Reviver’s digital license plates have been found to contain a significant vulnerability, allowing unauthorized tampering and manipulation. Esteemed security researcher Josep Rodriguez from IOActive uncovered this flaw, which makes it surprisingly easy for individuals to alter the plate numbers using Bluetooth technology.
The vulnerability affects a substantial number of digital plates sold nationwide, around 65,000 in total. Rodriguez demonstrated how one could physically intervene with the plate’s hardware to completely override the digital display, bypassing the company’s security systems. By simply peeling away a protective sticker to access the internal components, the display becomes manipulable through a Bluetooth-enabled smartphone app, enabling the user to change the displayed numbers at will.
This issue presents serious consequences for law enforcement and automated traffic systems. With modified plates, individuals could potentially evade speed cameras, skirt tolls, sidestep parking enforcement, mislead police plate readers, and escape traffic surveillance. Moreover, by emulating valid license numbers from other vehicles, there’s also a risk of wrongly attributing traffic offenses to unsuspecting drivers.

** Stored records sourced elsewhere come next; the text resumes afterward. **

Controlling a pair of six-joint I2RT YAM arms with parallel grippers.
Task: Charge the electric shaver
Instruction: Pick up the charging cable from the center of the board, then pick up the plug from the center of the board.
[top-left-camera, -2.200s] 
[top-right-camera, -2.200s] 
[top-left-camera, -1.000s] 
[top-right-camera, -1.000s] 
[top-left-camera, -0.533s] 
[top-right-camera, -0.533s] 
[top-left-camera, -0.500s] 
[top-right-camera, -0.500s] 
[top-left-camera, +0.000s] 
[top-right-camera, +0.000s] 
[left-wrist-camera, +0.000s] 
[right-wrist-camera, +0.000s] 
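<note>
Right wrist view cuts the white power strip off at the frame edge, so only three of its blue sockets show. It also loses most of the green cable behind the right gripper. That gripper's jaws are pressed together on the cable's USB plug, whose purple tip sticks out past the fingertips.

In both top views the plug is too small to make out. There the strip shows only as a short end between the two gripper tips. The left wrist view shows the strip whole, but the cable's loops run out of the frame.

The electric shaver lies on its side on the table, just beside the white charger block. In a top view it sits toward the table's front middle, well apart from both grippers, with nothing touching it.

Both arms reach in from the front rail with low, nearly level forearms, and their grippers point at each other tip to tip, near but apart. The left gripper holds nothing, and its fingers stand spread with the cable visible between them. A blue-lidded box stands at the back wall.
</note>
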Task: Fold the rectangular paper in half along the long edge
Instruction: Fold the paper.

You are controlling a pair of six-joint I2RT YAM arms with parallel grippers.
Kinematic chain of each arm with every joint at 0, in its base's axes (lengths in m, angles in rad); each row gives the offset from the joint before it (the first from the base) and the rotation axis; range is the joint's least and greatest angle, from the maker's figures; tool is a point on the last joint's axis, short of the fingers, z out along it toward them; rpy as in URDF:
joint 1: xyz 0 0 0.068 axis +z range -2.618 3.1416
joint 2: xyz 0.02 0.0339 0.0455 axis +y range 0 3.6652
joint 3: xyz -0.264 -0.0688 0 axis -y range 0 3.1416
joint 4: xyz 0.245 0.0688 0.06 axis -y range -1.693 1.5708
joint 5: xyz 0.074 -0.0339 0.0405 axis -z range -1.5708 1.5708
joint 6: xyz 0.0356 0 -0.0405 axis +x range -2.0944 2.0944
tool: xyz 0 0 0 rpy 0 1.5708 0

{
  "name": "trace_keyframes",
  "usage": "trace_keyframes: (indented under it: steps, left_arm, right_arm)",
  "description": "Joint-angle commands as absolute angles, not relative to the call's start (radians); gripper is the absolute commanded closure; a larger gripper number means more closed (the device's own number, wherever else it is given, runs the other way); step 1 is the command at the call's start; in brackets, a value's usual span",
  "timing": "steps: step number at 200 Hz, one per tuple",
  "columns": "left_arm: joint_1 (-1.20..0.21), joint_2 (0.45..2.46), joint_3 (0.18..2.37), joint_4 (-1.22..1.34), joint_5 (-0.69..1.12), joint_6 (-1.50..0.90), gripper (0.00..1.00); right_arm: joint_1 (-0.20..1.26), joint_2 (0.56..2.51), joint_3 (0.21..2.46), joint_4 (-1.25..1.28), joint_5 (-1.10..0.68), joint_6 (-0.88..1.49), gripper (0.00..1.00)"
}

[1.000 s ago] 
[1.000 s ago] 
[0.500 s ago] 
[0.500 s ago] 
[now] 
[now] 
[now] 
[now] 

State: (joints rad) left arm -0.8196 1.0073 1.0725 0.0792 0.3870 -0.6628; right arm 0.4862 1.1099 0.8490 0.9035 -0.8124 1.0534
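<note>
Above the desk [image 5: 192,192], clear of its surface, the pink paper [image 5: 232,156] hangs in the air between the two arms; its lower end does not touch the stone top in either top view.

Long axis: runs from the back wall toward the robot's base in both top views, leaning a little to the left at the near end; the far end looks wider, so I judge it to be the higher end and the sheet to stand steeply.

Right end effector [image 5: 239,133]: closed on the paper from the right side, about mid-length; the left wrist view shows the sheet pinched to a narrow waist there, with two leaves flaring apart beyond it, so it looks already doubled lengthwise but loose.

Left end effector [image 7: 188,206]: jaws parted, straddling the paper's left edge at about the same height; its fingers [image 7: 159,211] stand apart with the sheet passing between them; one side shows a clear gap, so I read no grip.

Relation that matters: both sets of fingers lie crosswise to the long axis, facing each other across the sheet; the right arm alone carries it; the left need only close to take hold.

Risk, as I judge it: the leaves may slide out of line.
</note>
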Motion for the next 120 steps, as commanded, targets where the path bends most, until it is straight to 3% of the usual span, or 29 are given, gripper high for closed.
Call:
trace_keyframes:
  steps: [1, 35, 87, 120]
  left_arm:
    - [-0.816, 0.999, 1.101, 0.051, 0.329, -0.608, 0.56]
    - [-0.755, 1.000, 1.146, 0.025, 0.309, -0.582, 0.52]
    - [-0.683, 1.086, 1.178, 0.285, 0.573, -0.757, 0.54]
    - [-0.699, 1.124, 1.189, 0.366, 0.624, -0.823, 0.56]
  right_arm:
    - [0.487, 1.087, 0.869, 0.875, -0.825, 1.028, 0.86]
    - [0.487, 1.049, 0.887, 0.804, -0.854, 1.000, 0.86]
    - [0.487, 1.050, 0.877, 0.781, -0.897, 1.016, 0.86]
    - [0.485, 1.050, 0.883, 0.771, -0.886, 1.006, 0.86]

In response to these revelations, Reviver has acknowledged the tampering as illegal and emphasized that the process requires specialized tools and substantial expertise. However, Rodriguez counters that the task can be simplified significantly with a specific tool he created.

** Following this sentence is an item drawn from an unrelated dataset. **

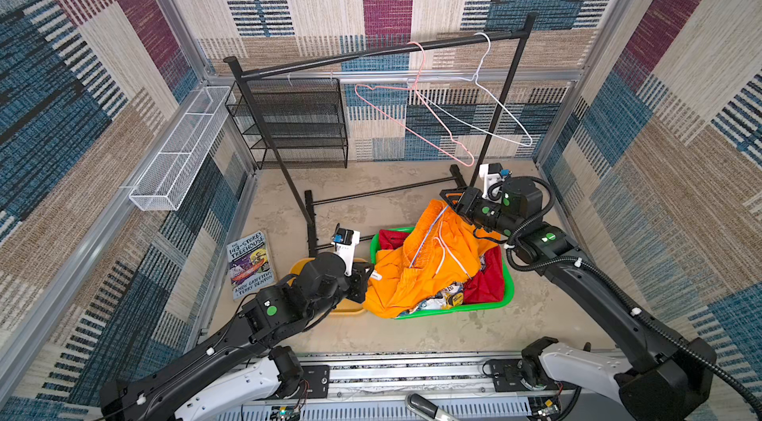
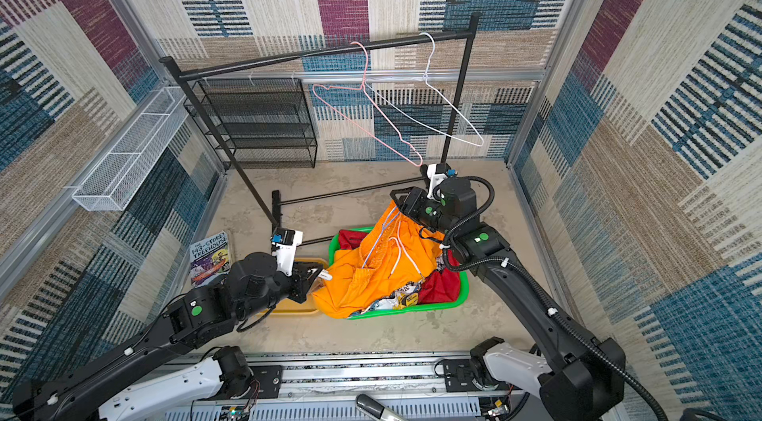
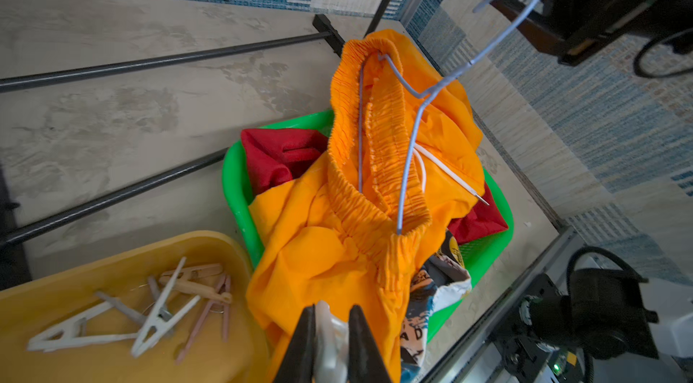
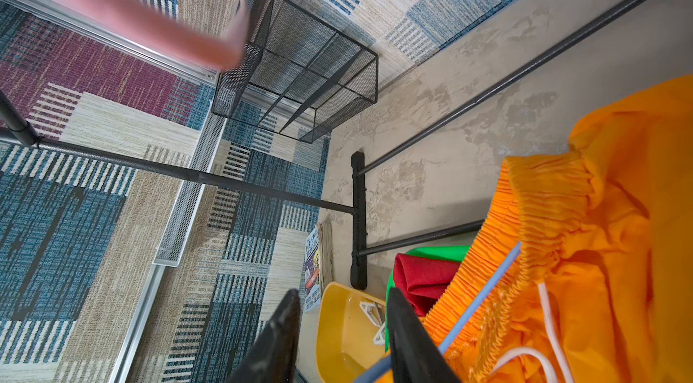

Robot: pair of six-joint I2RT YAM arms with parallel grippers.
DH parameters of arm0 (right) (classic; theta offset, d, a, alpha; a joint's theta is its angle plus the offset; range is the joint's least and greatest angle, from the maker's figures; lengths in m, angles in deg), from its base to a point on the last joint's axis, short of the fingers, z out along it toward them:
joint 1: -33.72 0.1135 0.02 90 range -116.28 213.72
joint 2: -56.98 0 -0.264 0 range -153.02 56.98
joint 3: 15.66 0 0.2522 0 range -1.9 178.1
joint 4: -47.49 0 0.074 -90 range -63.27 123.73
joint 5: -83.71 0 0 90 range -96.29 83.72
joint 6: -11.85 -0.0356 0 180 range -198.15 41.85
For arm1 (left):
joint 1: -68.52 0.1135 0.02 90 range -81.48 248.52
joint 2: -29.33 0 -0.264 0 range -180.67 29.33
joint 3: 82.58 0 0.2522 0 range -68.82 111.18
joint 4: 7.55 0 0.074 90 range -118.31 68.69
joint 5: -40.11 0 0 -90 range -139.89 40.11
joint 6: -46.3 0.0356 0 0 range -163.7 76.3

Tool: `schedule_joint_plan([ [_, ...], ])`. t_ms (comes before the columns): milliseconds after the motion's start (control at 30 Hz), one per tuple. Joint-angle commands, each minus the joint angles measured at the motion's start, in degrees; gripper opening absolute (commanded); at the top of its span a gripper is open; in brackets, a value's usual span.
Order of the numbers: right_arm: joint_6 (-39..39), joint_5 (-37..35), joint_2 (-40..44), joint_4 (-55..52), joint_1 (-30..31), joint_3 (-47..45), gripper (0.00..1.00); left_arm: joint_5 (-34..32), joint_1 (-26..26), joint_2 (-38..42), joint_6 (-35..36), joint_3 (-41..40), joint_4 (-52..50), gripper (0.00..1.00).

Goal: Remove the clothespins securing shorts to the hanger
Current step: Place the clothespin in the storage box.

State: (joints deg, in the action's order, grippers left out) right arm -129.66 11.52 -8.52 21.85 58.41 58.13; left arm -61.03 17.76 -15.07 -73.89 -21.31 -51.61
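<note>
On the mottled concrete counter [image 1: 412,336], the yellow plastic tray [image 3: 112,250] holds several freed pegs [image 3: 157,310]. We judge this nearly finished: the left pincer [image 3: 330,343] clamps one white plastic clothespin [image 3: 328,340] beside the orange drawstring shorts [image 3: 337,250]; the right pincer [image 4: 345,340], part-closed, grips the pale blue wire hanger [image 3: 420,130].

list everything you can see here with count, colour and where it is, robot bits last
orange shorts: one, orange, draped over the green basket, on the blue hanger
blue hanger: one, pale blue wire, threaded through the orange waistband
red shorts: one seen, red, in the basket under the orange pair
printed shorts: one, white with blue and yellow, at the basket's near edge
green basket: one, green, on the floor
yellow tray: one, yellow, beside the basket
clothespins: about six, white and tan-pink, loose in the tray
clothes rack: one, black, at the back
empty hangers: two, pink and white, on the rack
mesh shelf: one, black, back wall
wire basket: one, white, side wall
book: one, floor
left gripper: shut on a white clothespin
right gripper: holding the blue hanger
</note>
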Motion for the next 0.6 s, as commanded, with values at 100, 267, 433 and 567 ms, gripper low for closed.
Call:
schedule_joint_plan([
  [100, 0.4, -0.1, -0.2, 2.3, 0.1, 0.0, 0.41, 3.3, 12.9, 0.4, -1.6, -0.2, -9.9, 0.15],
  [267, 0.6, 0.2, -0.2, 2.4, 0.1, 0.0, 0.41, 6.3, 18.4, -2.1, -3.4, -3.6, -10.3, 0.15],
  [433, 0.7, 0.4, -0.2, 2.5, 0.2, -0.2, 0.41, 7.5, 20.9, -4.4, -4.2, -7.6, -7.7, 0.15],
  [567, 0.5, 0.6, -0.2, 2.6, 0.2, -0.5, 0.41, 7.4, 22.2, -6.3, -4.1, -9.6, -6.9, 0.15],
])
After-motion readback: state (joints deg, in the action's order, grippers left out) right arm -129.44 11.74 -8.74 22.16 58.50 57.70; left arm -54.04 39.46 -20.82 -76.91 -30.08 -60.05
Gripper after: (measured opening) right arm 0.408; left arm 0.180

Since the vulnerability is rooted in the hardware, it cannot be resolved with a mere software update. To address the issue, Reviver would need to replace the internal chips in every affected license plate unit. The company has indicated efforts are underway to redesign future models to thwart similar hacking attempts.
This is not Reviver’s first encounter with security issues. In 2022, another researcher identified flaws within the company’s web systems. Those issues were promptly patched with software updates, yet the current challenge, deeply embedded in the hardware, presents a more complex problem requiring comprehensive solutions.